*** INFORMATION SHOWN ***
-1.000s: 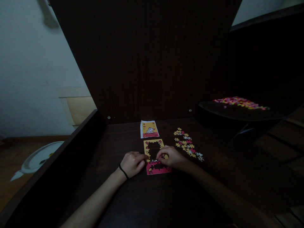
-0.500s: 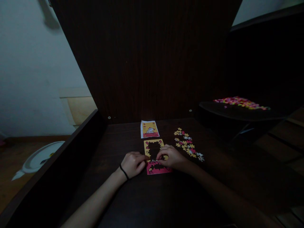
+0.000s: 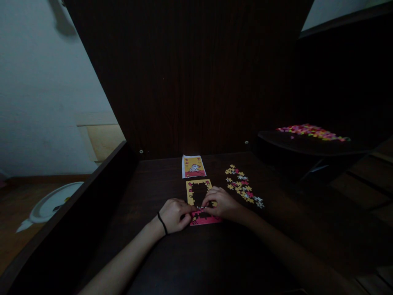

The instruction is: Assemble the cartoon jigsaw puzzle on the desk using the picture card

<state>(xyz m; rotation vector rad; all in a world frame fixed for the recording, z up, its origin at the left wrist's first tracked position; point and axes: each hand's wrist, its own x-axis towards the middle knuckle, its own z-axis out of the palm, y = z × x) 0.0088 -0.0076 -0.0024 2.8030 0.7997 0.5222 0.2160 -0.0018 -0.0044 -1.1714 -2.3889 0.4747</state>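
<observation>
- white oval dish, low at far left, beyond the dark side board; small yellow and dark items inside, too small to identify.
- pale panel, set against the wall above that board.
- black band, worn at the left wrist.
- left hand, resting by the puzzle's left edge; index finger extended onto the puzzle, other fingers curled; whether it grips anything, cannot tell.
- picture card, white-edged, yellow over red with a white figure; lying just beyond the puzzle.
- jigsaw puzzle, part assembled, on the dark tabletop between the two hands; yellow upper border, red lower portion, tabletop showing through the middle.
- right hand, over the puzzle's right side; thumb and index finger close together at the small middle pieces; whether a piece is pinched, cannot tell.
- loose pieces, yellow, red and white, scattered right of the puzzle.
- multicoloured heap, on a dark rounded shelf at far right.
</observation>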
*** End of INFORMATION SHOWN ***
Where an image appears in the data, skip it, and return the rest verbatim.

WRITTEN ANSWER:
-1.000s: 
-0.500s: 
+0.000s: 

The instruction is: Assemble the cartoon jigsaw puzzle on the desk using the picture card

<state>(xyz m; rotation vector rad; all in a world frame fixed for the recording, z up, its origin at the left wrist's first tracked position; point and axes: each hand's wrist, its own x-axis towards the middle knuckle, its own z-axis out of the palm, y = z × x) 0.0088 -0.0076 -0.0024 2.8030 0.7997 0.5222 0.2160 -0.0018 -0.0044 -1.1714 -2.3889 0.4747</state>
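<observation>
- white oval dish, low at far left, beyond the dark side board; small yellow and dark items inside, too small to identify.
- pale panel, set against the wall above that board.
- black band, worn at the left wrist.
- left hand, resting by the puzzle's left edge; index finger extended onto the puzzle, other fingers curled; whether it grips anything, cannot tell.
- picture card, white-edged, yellow over red with a white figure; lying just beyond the puzzle.
- jigsaw puzzle, part assembled, on the dark tabletop between the two hands; yellow upper border, red lower portion, tabletop showing through the middle.
- right hand, over the puzzle's right side; thumb and index finger close together at the small middle pieces; whether a piece is pinched, cannot tell.
- loose pieces, yellow, red and white, scattered right of the puzzle.
- multicoloured heap, on a dark rounded shelf at far right.
</observation>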

Work on this exercise is complete, and nothing remains.